Therefore, the real question is how accurately can the programming algorithm achieve this theoretical limit. The first limitation is the accuracy of measuring the quantity to be programmed; for example, if we only have 8 bit accuracy to measure the output current we want to program, then we cannot expect to achieve significantly higher programming performance through that measurement. Second, is the limitation of the programming algorithm and associated circuitry, including parasitic elements; these approaches are designed to minimize the effect of parasitic elements by design. On the other hand, due to factors like capacitor mismatch, a fine-tuning programming step is often used to improve the effects due to these mismatches (Bandyopadhyay et al. 2005; Graham et al. 2004). Finally, CT can set the thermal noise (kT/C noise) for the previous stage; a 16 fF capacitor will set a total noise for a single subthreshold device as 0.25 mV, an error which if not addressed in the resulting circuit, will be 25 times greater than the programming accuracy. Figure 10.4c shows measurements of programming accuracy from an array of floating-gate devices (CT ≈ 100 fF). Typical experimental results show that devices can be programmed within 0.5–0.1% accuracy over 3.5 decades of target currents, and devices can be programmed to at least as good as 1% accuracy over six decades of target currents, in CMOS processes ranging from 0.5 μm to 0.25 μm CMOS processes (Bandyopadhyay et al. 2006). More recently, the circuitry for programming arbitrary size floating-gate arrays has been fully integrated on chip throughout the pA to μA range (Basu and Hasler 2011).

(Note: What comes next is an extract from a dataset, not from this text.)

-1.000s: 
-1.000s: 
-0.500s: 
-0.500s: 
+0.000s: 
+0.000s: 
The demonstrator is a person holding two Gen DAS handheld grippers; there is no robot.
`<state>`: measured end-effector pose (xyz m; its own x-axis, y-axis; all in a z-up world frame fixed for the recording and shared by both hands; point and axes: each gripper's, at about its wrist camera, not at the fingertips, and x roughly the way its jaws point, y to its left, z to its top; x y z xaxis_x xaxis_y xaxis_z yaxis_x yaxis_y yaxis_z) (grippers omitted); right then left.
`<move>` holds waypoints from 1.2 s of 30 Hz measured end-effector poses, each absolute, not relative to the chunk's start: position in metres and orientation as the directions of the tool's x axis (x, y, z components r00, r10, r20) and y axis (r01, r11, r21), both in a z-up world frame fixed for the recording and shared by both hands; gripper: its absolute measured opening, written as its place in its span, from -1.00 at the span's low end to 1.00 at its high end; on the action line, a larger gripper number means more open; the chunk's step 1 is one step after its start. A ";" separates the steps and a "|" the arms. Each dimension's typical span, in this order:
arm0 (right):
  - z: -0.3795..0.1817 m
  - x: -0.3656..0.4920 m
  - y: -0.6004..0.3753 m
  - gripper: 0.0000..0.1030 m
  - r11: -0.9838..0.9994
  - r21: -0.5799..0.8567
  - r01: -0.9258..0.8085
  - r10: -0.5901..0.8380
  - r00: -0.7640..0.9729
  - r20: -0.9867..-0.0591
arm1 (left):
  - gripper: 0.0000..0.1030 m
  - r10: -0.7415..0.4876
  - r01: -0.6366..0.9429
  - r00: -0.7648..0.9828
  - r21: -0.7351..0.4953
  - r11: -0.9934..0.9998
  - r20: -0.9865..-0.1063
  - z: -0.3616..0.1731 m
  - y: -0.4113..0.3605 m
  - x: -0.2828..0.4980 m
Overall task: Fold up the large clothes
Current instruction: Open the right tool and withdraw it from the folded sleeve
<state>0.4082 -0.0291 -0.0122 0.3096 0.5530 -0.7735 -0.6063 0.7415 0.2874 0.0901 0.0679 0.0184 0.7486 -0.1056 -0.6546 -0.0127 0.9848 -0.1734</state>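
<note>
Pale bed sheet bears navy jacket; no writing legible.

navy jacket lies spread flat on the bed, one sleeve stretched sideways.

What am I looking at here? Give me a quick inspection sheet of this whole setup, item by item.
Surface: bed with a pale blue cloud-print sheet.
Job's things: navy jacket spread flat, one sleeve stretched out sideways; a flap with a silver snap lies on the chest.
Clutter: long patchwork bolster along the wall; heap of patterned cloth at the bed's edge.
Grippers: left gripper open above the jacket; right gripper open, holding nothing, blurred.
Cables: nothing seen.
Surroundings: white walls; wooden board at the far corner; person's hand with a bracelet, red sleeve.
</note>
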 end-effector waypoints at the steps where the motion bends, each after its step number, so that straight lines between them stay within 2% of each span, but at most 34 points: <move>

10.6   Scaling of Programmable Analog Approaches

The scaling down of the oxide thicknesses with CMOS processes makes one question the long-term potential of these analog approaches. From Eq. (10.4), we notice that for identical I0 parameters, the tunneling leakage current is roughly constant for constant field scaling, that is, the power supply and oxide thickness scale are at the same rate, and therefore, these processes should all see minimal floating-gate charge loss at room temperature over a 10-year period. Unfortunately, these expressions are derived for a triangular barrier, and at low oxide voltages, voltages smaller than the equivalent 3.04 eV Si–SiO2 barrier, we have a trapezoidal barrier, and the scaling no longer holds, an issue that becomes important for processes at 0.18 μm and below. For typical 0.18 μm processes, the SiO2 oxide thickness is roughly 5 nm, which correspondingly is seen as the smallest oxide thickness that satisfies the typical 10-year lifetime requirements; most current electrically erasable programmable read only memory (EEPROM) processes use oxide thicknesses of 5 nm or larger.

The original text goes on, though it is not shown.